Since the Empress of Britain is the largest ship built in Britain since the War (though smaller than such post War leviathans as the French liner lie de France and Germany's Bremen and Europa) the British Royal Family is patriotically cooperating to secure maximum public notice. Thus Princess Mary announced herself "enchanted" last week, and next month Edward of Wales will superintend the launching.

To strike the Imperial note as resoundingly as possible, the new Empress of Britain will be painted in the same colors as the old Medina, which in 1911 carried George V and Queen Mary to India for their Durbar, namely white with a band of royal blue. Proudly the Canadian Pacific Line will announce their new ship as the largest on the St. Lawrence route to Europe. A brand new mammoth dock awaits her at Quebec.

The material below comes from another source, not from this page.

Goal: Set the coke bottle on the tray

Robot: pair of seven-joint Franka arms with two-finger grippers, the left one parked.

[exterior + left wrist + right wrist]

Rainbow "R." First of the new "R" class of submarines now being built to replace 36 British subs which will become obsolete in 1932, is the Rainbow of 1,475 tons. With a real rainbow shimmering in the British sky last week, the dingy grey Rainbow was launched at Chatham. "Blue Water." Offers by the U. S. Battle Monuments Commission to erect beside the Thames a world War memorial to the U. S. Navy were favorably debated by the London County Council last week, but sharply criticized by the Admiralty's so called "Blue Water School'' of peppery old Admirals. Their favorite newsorgan. the Conservative Morning Post, made two points with asperity: first there is no memorial in London to the British Navy: second "the naval losses of the United States during the Great War cannot amount to much over two or three hundred men, but at the Battle of Jutland alone we lost 6,097." In point of fact U. S. Naval losses in men were 871.